An artist's concept of NASA's Curiosity rover, a mobile robotic laboratory for investigating Mars' past or present ability to sustain microbial life.

NASA / JPL

They needn't have worried. At 10:32 p.m. Pacific Daylight Time (5:32 Universal Time on August 6th), NASA's Australian tracking station received radio word that Curiosity had arrived intact. "Touchdown confirmed," announced Allen Chen, the EDL operations lead. "We're safe on Mars." The 8½-month, 350-million-mile journey had come to its desired end, with the spacecraft basking in late-afternoon sunlight on the crater's floor.

The landing involved four distinct phases. Curiosity remained inside its streamlined, protective aeroshell when it first slammed into the top of Mars's thin atmosphere, about 78 miles (125 km) up. This part of the ride was abrupt and rough: the capsule's exterior reached an estimated 3800°F (2100°C) and 10 or 11 g of deceleration. Onboard sensors controlled the descent's trajectory with rapid-fire rocket bursts, essentially steering it with a precision never before attempted. This crucial innovation reduced the size of the ellipse-shaped target zone to just 12 by 4 miles (20 by 7 km), small enough to fit on the flat floor inside Gale.

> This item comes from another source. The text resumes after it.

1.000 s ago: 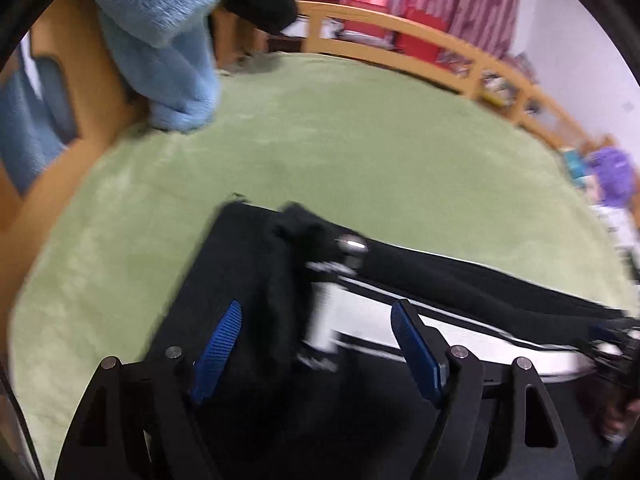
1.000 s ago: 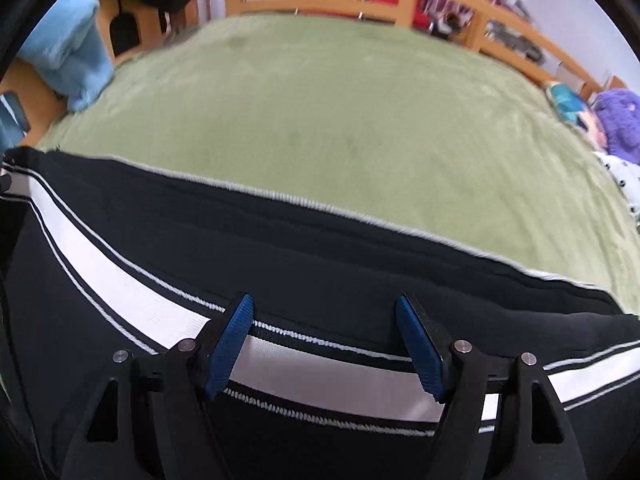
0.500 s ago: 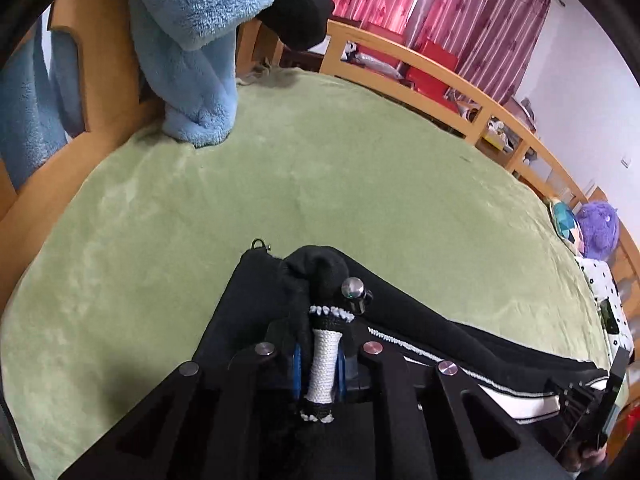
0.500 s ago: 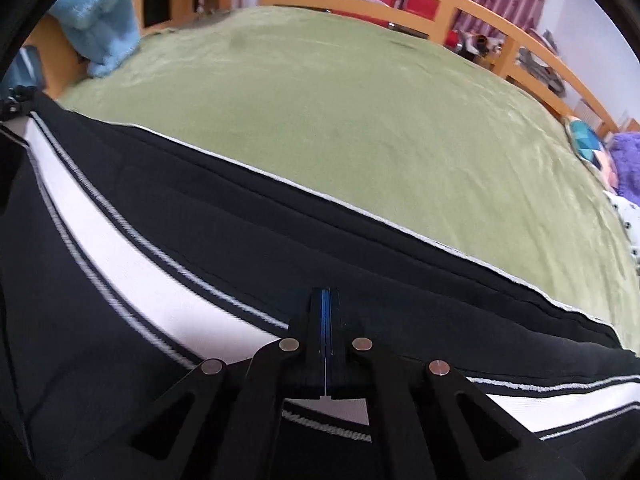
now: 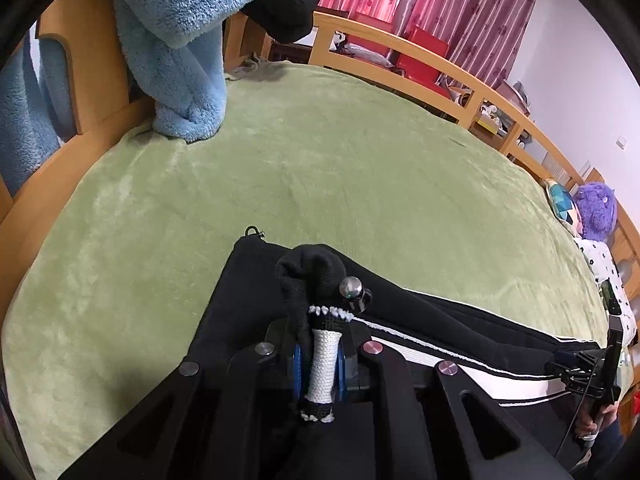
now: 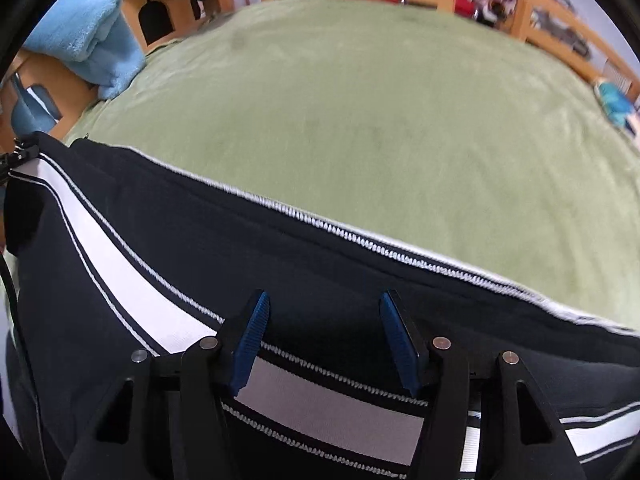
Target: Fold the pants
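Observation:
Black pants [image 5: 248,304] with a white side stripe lie along the near edge of a green bed cover [image 5: 320,168]. My left gripper [image 5: 318,364] is shut on the pants' waistband end, pinching the bunched black and white stripe fabric next to a metal button. In the right wrist view the pants [image 6: 320,264] stretch across the frame, and my right gripper [image 6: 324,340] is open, its blue pads [image 6: 252,336] apart over the white stripe. The right gripper also shows at the far right of the left wrist view [image 5: 592,376].
A light blue fleece blanket [image 5: 180,40] hangs over the wooden bed frame [image 5: 440,64] at the back left. A purple plush toy [image 5: 596,212] and cushions lie at the right edge. Red curtains hang behind.
My right gripper, shut on the stripe half a second ago, has opened. My left gripper closed on the waistband a second ago and stays shut.

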Available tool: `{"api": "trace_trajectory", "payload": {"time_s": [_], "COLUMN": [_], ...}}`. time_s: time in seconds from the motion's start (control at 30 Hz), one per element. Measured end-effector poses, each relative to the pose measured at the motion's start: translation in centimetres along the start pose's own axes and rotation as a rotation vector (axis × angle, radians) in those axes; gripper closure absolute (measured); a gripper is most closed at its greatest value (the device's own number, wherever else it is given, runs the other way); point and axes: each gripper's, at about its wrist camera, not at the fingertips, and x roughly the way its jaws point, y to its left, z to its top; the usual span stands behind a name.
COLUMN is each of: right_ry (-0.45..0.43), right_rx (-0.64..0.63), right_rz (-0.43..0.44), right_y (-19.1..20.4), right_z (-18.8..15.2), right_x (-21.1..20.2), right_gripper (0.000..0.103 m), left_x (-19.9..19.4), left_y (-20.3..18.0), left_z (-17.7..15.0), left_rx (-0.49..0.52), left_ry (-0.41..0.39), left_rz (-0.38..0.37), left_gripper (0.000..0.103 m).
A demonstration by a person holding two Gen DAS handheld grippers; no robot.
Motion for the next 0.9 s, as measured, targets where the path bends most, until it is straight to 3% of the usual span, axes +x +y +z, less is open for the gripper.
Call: {"api": "trace_trajectory", "payload": {"time_s": [0.07, 0.1, 0.13, 0.17, 0.23, 0.37, 0.43, 0.5, 0.57, 0.67, 0.73, 0.8, 0.9], "right_ry": [-0.007, -0.011, -0.015, -0.025, -0.023, -0.039, -0.066, -0.068, -0.065, 0.016, 0.024, 0.029, 0.028], "right_rx": [0.018, 0.023, 0.025, 0.024, 0.026, -0.031, -0.041, -0.031, -0.062, -0.101, -0.110, -0.116, -0.118], "right_rz": [0.009, 0.007, 0.001, -0.007, 0.025, -0.009, -0.018, 0.005, 0.015, 0.039, 0.043, 0.077, 0.105], "right_y": [-0.2, -0.1, -0.1, 0.0, 0.1, 0.7, 0.5, 0.1, 0.0, 0.3, 0.3, 0.2, -0.1], "right_z": [-0.1, 0.0, 0.0, 0.0, -0.2, -0.5, -0.2, 0.5, 0.9, 1.2, 1.0, 0.8, 0.5], "right_x": [0.7, 0.6, 0.5, 0.3, 0.2, -0.4, -1.3, -1.4, -1.1, 0.9, 1.4, 1.2, 0.8], "right_gripper": [0.042, 0.050, 0.064, 0.099, 0.098, 0.097, 0.086, 0.045, 0.040, 0.040, 0.042, 0.068, 0.093], "left_x": [0.2, 0.2, 0.1, -0.1, -0.4, -0.9, -1.0, -1.1, -1.0, -1.0, -1.0, -0.9, -0.9], "left_y": [-0.1, 0.0, 0.1, 0.1, 0.2, 0.2, 0.0, -0.2, -0.2, -0.2, -0.2, -0.3, -0.2], "left_z": [0.0, 0.1, 0.2, 0.1, 0.2, 0.2, 0.1, 0.0, 0.0, 0.0, 0.0, 0.0, 0.0], "left_rx": [-0.004, -0.008, -0.010, -0.011, -0.007, 0.008, 0.026, 0.033, 0.028, 0.022, 0.019, 0.022, 0.019], "left_ry": [0.005, 0.006, 0.006, 0.004, -0.004, 0.002, 0.000, 0.000, 0.000, 0.001, 0.004, 0.003, 0.006], "left_rz": [0.008, 0.008, 0.005, 0.002, 0.004, -0.006, 0.002, 0.009, 0.008, 0.009, 0.009, 0.012, 0.013], "left_gripper": [0.091, 0.091, 0.091, 0.091, 0.091, 0.091, 0.091, 0.091, 0.091, 0.091, 0.091, 0.091, 0.091]}}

Once the speed dropped to about 900 mph, at an altitude of about 7 miles (11 km), the largest parachute ever sent to another planet unfurled at supersonic speeds and slowed the descent further. Then the bottom of the aeroshell dropped away, exposing the Mars Descent Imager (MARDI) that snapped four high-definition frames per second from an altitude of roughly 1.2 miles (2 km) until touchdown.

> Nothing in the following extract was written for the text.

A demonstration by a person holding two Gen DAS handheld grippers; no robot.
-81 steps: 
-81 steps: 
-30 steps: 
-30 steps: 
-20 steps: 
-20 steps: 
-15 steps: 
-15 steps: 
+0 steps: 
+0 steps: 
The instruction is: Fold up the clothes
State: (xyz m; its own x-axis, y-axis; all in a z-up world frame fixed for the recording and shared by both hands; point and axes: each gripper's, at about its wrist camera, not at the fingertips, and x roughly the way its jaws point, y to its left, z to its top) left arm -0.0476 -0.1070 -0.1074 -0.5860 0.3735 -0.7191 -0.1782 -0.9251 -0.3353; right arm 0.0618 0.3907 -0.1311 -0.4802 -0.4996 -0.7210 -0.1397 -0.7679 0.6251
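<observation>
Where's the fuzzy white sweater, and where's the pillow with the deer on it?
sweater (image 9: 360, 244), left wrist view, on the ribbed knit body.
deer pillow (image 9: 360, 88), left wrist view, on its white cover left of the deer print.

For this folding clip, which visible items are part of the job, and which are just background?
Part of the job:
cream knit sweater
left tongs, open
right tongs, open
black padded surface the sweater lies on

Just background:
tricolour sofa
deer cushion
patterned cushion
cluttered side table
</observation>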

Curiosity's sky-crane maneuver

This artist's concept shows the "sky-crane" maneuver during the descent of NASA's Curiosity rover to the Martian surface.

NASA / JPL

The most anticipated — and anxious — portion of the descent occurred about a mile up, when the parachute and the remaining half of the heat shield were discarded. That's when the eight engines of the rover's "rocket backpack" fired up, slowing the descent further. On-board radar gauged the remaining distance to the surface, throttling the engines accordingly. But the mission's designers realized that the engines' exhaust would raise a large cloud of dust if they burned all the way to the surface. So about 70 feet (20 m) from touchdown, the rover was lowered on a trio of nylon cables. Once the wheels touched the ground, the cables were severed. This let the rocket stage veer off to the side so it could crash a safe distance away.

Four low-resolution snapshots were quickly radioed to Earth in the first minutes after touchdown, but don't expect to be wowed by dramatic vistas right away. The first 360° color panorama of the landing site won't reach Earth until Tuesday at the earliest, once mission controllers command Curiosity to raise its camera-topped mast. Also in the transmission queue are the first bird's-eye-view images taken by a camera on the craft's underside as it descended through the final 1¼ miles (2 km) of atmosphere.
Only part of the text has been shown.